◆ **Provided records**

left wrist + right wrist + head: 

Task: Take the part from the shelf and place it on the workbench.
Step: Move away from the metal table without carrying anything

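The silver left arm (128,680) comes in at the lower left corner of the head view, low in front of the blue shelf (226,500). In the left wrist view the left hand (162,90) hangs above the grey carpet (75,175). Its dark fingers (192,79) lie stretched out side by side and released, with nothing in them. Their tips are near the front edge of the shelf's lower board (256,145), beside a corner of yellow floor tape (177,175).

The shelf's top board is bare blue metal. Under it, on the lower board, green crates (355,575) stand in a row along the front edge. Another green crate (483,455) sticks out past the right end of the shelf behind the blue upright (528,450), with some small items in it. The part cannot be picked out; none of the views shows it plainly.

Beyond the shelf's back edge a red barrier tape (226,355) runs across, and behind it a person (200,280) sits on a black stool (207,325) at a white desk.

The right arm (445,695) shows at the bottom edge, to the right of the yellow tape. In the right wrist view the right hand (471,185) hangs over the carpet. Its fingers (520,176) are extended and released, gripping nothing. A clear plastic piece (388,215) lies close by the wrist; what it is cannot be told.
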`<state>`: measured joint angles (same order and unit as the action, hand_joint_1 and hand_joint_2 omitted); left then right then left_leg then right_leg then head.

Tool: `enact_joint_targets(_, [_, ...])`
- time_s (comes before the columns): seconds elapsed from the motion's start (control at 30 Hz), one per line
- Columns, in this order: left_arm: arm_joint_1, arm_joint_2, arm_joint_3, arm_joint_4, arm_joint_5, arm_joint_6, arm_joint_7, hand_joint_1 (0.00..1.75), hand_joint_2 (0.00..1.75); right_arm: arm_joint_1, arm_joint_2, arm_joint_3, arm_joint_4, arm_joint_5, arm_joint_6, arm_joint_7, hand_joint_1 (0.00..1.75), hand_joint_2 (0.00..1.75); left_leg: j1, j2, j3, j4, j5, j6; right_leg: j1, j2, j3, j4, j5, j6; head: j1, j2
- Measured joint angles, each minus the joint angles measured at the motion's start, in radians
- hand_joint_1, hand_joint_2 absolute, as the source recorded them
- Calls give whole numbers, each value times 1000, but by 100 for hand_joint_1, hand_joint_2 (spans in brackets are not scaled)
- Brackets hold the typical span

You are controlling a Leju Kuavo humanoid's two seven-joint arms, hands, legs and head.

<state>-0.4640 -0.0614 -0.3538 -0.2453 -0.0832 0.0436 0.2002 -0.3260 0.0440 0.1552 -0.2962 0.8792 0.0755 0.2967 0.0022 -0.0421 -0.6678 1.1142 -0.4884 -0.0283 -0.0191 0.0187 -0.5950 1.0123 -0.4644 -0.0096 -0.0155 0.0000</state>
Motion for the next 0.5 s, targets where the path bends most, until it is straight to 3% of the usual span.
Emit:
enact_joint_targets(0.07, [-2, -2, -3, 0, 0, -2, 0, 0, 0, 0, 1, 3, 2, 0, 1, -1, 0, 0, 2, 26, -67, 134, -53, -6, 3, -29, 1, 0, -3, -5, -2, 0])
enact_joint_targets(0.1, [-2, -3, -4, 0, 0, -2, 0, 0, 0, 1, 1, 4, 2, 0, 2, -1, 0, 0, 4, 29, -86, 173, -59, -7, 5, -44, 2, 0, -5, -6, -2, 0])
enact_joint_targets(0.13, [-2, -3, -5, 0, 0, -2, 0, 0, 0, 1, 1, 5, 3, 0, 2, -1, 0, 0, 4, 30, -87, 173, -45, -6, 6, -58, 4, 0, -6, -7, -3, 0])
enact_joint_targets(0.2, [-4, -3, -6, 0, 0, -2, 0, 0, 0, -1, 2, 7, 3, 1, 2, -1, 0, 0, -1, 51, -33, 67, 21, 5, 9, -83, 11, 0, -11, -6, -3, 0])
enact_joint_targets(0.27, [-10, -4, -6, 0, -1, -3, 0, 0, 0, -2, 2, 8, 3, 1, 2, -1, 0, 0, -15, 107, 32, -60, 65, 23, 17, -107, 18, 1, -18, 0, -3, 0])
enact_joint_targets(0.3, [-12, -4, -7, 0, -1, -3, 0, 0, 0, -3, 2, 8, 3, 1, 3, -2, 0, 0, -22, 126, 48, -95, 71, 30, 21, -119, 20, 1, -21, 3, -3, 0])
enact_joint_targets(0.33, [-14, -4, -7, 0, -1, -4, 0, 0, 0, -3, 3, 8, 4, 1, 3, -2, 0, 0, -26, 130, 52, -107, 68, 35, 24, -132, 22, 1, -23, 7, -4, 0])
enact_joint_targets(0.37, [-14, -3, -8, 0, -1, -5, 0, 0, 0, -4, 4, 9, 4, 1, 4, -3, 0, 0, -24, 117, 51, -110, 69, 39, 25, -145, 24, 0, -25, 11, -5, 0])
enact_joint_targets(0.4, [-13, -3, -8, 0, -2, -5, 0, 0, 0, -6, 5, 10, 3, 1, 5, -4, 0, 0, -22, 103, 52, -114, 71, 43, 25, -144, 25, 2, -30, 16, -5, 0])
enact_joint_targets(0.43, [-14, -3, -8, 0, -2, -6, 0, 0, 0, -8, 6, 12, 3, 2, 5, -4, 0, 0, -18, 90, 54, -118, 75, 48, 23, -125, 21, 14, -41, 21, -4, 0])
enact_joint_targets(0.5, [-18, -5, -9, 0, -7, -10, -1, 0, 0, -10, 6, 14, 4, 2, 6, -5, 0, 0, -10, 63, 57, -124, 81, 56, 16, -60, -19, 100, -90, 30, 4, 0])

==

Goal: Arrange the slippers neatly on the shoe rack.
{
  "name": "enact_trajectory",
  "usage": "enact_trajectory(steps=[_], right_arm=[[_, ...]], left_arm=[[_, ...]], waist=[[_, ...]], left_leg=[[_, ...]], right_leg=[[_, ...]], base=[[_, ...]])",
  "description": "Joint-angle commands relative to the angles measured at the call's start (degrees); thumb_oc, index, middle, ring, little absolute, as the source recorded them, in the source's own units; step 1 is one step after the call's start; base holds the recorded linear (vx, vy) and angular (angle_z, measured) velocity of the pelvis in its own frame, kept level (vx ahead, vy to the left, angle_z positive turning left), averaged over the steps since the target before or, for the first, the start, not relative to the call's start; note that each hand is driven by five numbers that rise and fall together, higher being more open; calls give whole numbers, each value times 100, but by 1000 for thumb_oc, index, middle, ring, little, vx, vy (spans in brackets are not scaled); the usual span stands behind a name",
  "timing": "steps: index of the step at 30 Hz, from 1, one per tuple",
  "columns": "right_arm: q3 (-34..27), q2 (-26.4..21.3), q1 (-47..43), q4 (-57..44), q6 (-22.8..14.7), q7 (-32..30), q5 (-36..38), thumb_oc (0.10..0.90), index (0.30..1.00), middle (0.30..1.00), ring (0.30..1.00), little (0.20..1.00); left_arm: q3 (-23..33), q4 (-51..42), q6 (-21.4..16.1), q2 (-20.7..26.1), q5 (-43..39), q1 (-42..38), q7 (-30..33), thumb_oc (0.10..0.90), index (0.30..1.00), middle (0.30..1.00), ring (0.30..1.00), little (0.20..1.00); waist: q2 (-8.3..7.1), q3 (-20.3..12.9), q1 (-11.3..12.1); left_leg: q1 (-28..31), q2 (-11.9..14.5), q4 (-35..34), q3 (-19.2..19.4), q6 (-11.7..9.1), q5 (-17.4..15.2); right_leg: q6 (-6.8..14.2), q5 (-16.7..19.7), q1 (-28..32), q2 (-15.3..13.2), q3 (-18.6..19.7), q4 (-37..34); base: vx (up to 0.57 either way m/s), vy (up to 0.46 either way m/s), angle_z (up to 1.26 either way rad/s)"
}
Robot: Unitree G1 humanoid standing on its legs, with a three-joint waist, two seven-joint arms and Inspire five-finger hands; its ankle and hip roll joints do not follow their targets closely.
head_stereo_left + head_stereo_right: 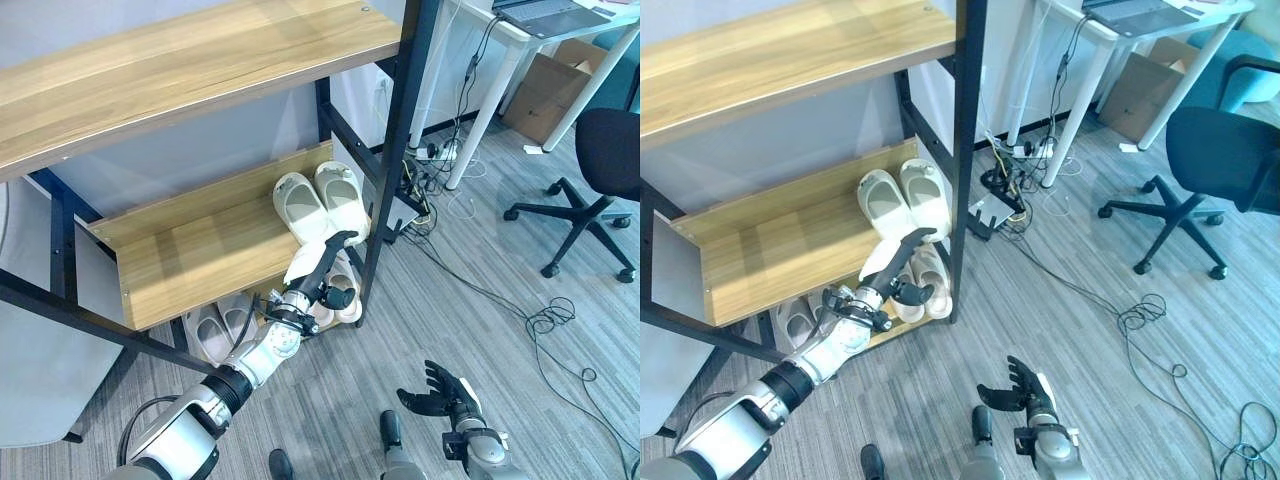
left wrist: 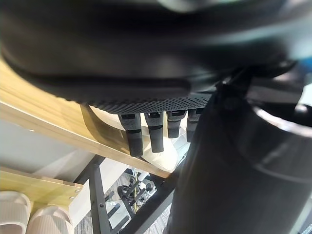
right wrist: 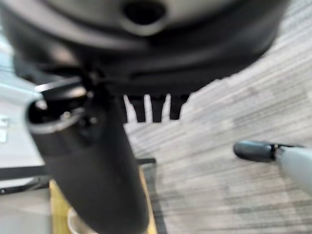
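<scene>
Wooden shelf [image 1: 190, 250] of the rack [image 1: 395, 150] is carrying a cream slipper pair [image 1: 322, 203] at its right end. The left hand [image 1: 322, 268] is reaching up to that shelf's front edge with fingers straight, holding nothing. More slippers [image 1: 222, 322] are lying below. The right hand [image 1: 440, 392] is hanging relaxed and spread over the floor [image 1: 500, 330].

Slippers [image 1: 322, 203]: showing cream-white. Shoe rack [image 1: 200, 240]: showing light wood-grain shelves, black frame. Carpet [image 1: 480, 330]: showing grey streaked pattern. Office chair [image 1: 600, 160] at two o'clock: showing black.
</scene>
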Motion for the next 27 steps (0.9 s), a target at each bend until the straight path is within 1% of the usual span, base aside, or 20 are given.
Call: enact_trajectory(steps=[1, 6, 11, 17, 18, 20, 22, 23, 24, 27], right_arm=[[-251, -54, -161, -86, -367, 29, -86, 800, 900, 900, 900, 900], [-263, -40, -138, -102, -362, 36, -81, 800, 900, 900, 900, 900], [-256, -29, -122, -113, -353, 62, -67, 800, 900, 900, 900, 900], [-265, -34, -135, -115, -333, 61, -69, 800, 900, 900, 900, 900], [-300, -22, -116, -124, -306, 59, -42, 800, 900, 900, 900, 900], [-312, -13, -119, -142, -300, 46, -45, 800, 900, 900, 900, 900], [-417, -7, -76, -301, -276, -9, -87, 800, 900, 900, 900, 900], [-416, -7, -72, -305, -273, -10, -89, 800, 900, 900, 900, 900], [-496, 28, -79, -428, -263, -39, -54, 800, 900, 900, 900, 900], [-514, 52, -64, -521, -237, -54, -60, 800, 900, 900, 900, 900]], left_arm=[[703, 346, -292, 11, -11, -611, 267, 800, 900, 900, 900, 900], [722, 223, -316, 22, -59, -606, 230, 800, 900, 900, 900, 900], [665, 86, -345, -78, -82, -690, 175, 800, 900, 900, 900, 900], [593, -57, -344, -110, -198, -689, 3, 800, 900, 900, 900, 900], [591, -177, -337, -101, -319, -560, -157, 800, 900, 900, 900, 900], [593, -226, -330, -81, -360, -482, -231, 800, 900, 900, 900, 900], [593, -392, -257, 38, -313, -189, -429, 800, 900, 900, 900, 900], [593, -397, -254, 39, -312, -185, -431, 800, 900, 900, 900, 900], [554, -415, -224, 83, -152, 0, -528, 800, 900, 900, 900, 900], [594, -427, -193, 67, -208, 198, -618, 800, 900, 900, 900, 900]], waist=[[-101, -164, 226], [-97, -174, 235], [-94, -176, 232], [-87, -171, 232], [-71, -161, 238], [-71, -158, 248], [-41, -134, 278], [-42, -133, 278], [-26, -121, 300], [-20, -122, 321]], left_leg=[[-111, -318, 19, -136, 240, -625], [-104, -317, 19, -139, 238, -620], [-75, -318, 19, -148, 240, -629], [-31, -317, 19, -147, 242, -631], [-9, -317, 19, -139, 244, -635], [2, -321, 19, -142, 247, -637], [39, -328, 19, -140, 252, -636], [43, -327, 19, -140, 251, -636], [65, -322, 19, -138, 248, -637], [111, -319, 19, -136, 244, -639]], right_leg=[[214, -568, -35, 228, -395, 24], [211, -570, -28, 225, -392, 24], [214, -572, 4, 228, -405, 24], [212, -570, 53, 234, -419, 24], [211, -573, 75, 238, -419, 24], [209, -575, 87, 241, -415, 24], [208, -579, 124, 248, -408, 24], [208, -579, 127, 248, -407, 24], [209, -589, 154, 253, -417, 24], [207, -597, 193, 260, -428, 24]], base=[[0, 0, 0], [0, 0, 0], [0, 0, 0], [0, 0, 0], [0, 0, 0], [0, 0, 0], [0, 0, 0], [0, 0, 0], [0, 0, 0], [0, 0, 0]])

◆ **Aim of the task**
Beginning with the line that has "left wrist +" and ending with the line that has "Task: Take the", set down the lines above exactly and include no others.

◆ **Answer for this exercise**
left wrist + right wrist + head: 

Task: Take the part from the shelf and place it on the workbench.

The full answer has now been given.